You are given the following two planes:
x+4y-3z-12=0
x+6y-2z-22=0
a) Use the two original equations to determine two other equations that have the same solution as the original two.
ANS: the orginal two are not parallel in anyway so can I just take multiples of the original two OR is there any other way to find them?
b) Find a third equation that will have a unique solution with the original two equations.
ANS: 3x + 2y - z - 18 = 0
a) One way to determine two other equations that have the same solution as the original two is by taking multiples of the original equations. Let's multiply the first equation by 2 and the second equation by 3:
2(x + 4y - 3z - 12) = 0
3(x + 6y - 2z - 22) = 0
Simplifying these equations gives us:
2x + 8y - 6z - 24 = 0
3x + 18y - 6z - 66 = 0
These two equations have the same solution as the original two.

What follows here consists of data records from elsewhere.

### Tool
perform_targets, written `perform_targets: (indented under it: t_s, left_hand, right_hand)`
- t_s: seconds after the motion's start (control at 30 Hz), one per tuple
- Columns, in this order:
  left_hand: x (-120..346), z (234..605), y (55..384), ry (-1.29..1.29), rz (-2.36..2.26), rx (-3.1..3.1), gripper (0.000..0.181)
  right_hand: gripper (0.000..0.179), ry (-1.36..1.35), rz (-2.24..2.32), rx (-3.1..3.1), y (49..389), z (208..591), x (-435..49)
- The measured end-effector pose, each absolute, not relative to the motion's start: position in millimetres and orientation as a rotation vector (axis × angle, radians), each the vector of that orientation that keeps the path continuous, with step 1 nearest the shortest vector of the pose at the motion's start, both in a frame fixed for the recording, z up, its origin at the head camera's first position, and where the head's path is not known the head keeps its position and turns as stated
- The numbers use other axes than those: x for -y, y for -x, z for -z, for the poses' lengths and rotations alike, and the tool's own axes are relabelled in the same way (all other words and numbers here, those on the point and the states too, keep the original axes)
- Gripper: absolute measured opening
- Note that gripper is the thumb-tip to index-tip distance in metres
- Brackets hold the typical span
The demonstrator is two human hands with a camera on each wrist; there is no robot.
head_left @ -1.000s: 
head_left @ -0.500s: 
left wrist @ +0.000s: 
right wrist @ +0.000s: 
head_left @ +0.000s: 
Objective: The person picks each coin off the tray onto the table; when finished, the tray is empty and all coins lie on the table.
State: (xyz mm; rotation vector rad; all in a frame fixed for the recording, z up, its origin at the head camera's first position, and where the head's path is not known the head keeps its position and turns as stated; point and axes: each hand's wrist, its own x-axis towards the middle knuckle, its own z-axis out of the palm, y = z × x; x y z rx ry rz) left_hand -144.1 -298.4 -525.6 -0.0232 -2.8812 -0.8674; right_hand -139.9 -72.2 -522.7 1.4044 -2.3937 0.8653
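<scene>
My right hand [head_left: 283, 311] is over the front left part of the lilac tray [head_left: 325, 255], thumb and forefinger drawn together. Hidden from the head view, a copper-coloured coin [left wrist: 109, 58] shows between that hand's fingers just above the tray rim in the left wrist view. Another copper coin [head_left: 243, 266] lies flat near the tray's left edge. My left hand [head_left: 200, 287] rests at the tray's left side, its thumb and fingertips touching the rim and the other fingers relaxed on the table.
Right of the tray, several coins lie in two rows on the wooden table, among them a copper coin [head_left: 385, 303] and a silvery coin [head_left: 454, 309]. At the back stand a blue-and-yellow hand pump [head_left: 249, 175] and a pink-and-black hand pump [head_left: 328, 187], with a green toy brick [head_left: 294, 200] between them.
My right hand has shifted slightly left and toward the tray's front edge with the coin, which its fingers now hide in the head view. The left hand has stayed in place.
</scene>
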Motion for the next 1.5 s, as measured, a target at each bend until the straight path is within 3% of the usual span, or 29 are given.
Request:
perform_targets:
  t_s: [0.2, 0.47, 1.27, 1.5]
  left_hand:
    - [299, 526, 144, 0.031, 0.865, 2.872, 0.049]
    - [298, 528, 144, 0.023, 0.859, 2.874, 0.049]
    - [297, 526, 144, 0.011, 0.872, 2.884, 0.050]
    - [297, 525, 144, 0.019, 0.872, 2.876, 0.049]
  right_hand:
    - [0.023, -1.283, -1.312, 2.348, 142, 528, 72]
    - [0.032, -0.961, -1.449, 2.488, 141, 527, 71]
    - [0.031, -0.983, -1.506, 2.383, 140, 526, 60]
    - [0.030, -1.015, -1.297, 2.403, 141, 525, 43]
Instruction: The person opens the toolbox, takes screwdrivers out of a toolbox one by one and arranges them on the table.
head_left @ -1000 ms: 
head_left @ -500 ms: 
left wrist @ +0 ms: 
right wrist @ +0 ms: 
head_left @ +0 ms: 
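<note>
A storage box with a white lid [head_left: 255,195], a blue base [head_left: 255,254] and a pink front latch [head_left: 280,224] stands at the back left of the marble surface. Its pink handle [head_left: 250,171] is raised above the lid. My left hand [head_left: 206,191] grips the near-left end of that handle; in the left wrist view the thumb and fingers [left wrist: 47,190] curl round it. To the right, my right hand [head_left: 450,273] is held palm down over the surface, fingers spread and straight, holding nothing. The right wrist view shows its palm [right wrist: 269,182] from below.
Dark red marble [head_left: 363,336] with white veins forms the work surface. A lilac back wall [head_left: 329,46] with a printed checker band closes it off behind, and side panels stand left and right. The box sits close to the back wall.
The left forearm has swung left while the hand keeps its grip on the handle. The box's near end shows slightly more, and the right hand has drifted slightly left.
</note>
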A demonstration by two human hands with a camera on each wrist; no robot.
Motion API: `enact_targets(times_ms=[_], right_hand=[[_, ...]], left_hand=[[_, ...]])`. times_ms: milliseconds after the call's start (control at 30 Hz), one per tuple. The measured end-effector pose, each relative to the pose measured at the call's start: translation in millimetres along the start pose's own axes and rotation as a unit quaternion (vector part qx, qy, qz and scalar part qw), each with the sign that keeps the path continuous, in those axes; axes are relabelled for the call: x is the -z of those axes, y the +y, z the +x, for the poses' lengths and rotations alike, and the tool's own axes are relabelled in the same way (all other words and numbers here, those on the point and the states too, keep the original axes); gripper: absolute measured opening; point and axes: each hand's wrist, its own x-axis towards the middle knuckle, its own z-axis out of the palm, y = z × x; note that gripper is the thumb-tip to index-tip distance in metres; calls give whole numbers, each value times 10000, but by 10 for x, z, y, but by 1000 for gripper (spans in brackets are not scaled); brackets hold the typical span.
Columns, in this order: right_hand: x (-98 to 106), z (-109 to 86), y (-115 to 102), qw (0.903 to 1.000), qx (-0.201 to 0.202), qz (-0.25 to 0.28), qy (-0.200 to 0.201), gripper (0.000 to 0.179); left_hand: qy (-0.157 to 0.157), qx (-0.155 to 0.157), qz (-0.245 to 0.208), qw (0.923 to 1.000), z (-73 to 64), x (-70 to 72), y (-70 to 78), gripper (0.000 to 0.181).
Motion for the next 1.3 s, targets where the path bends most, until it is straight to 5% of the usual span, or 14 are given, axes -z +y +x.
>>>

b) To find a third equation that will have a unique solution with the original two equations, we can use the method of elimination. Let's eliminate one variable from the two equations by multiplying the first equation by 3 and the second equation by 4:
3(x + 4y - 3z - 12) = 0
4(x + 6y - 2z - 22) = 0
Simplifying these equations gives us:
3x + 12y - 9z - 36 = 0
4x + 24y - 8z - 88 = 0
Now we can subtract the first equation from the second equation:
(4x + 24y - 8z - 88) - (3x + 12y - 9z - 36) = 0
Simplifying this equation gives us:
x + 12y + z - 52 = 0
Therefore, the third equation that will have a unique solution with the original two equations is x + 12y + z - 52 = 0.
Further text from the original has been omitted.